Konon perjalanan Ida Bhatara Danghyang Brahma mendaki puncak Bisbis melalui tempat ini. Pada saat beliau tiba ditempat ini yang selanjutnya dibangun Kahyangan bernama Pura Manik Bulan. Di tempat ini beliau meninggalkan busana kawikonnya serta membuang peralatan Ciwa-krana (pewedaan) dengan bajranya. Bajra tersebut kini dikeramatkan dijadikan arca prelingga, linggan Ida Bhatara Bajra Siwa, disimpan di Pura Pesimpenan Agung Lempuyang di Gunungsari. Setelah beliau meninggalkan busana, maka beliau melanjutkan perjalanan ke Puncak Bisbis. Kata bisbis berarti penghabisan yang terakhir (moksa). Ida Dahyang Brahma benar-benar telah meninggalkan keduniawian (nisbhawa sada). Sejak itu beliau berganti nama, lalu bernama Danghyang Genijaya. Manik bulan simbul dari intisari kelembutan dan cinta kasih, terbebas dari pengaruh duniawi dan material. Ketika manusia sudah mampu memperkecil dan bahkan menghilangkan kemelekatan dengan dunia materi maka mulai saat itu pikiran manusia sudah terbebas dari sifat dualitas.
Dewa yang distanakan dalam pura ini adalahsebagai berikut.

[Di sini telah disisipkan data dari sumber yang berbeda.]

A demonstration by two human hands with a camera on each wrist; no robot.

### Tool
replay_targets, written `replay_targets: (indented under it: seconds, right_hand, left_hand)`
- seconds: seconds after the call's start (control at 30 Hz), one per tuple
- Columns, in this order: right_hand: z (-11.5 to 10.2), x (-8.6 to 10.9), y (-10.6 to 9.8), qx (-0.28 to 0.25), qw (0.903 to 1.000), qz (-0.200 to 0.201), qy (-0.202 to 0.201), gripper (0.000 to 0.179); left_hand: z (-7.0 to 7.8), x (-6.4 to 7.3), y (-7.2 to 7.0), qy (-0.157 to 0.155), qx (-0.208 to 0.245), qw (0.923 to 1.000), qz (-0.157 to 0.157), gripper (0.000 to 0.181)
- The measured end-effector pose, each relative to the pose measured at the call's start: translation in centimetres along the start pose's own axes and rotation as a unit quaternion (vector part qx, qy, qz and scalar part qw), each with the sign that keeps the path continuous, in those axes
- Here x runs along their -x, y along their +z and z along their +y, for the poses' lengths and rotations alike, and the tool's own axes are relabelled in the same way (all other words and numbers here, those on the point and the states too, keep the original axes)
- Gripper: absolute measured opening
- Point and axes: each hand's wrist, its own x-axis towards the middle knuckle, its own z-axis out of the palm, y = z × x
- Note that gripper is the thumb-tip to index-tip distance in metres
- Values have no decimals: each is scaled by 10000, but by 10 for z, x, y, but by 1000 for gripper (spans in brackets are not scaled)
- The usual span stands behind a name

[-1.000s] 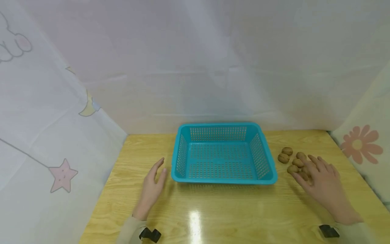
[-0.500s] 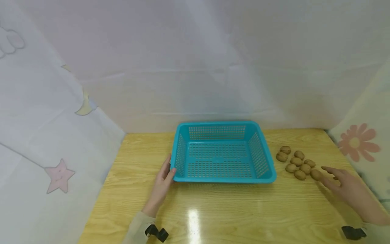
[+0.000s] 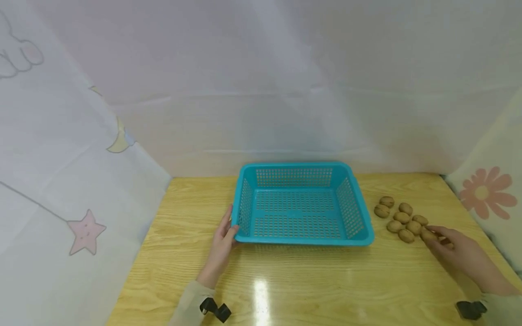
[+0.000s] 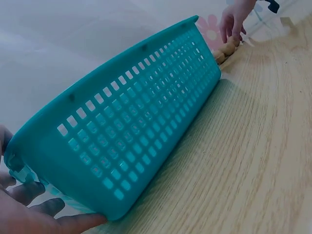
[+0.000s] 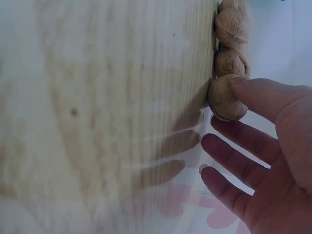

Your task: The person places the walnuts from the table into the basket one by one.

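Note:
A turquoise slotted plastic basket [image 3: 303, 241] sits on the wooden table, nothing inside it. At its left end my left hand [image 3: 220, 246] holds it, thumb at the rim near the front corner; the left wrist view shows the other fingers against the outer end wall. To the right of the basket lies a loose group of several walnuts [image 3: 401, 218] in their shells. My right hand [image 3: 462, 249] pinches the nearest, rightmost walnut [image 5: 224, 100] between thumb and index finger, low at the table. Its remaining fingers [image 5: 234, 153] are spread apart below the walnut.
The light wooden table [image 3: 310, 280] has a pale cloth [image 3: 285, 90] hanging behind it and at both sides. A printed star marks the left cloth and a flower the right one. Each wrist carries a small black device [image 3: 215, 309].
My left hand has moved right to the basket's end and taken hold of it. My right hand has drawn back from over the walnuts to the rightmost one and closed its fingers on it.

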Motion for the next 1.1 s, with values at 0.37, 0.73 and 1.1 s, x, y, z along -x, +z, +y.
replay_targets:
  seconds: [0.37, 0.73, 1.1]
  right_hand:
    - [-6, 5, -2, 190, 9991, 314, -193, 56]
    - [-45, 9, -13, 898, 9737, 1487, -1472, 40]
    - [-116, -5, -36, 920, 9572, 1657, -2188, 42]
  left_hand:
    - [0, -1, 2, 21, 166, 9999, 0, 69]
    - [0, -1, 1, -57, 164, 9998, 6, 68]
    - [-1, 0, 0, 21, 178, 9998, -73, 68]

(1). Sanggar Agung sebagai penghayatan terhadap Ida Bhatara Hyang Geni Jaya.
(2). Pelinggih Gedong Sari sebagai stana Bhatara Ida Ayu Mas Manik Magembal
(3). Pelinggih Pengapit Lawang Kiwa sebagai stana Bhatara Maha Kala
(4). Pelinggih Apit Lawang Tengen sebagai stana Bhatara Nandhi Swara.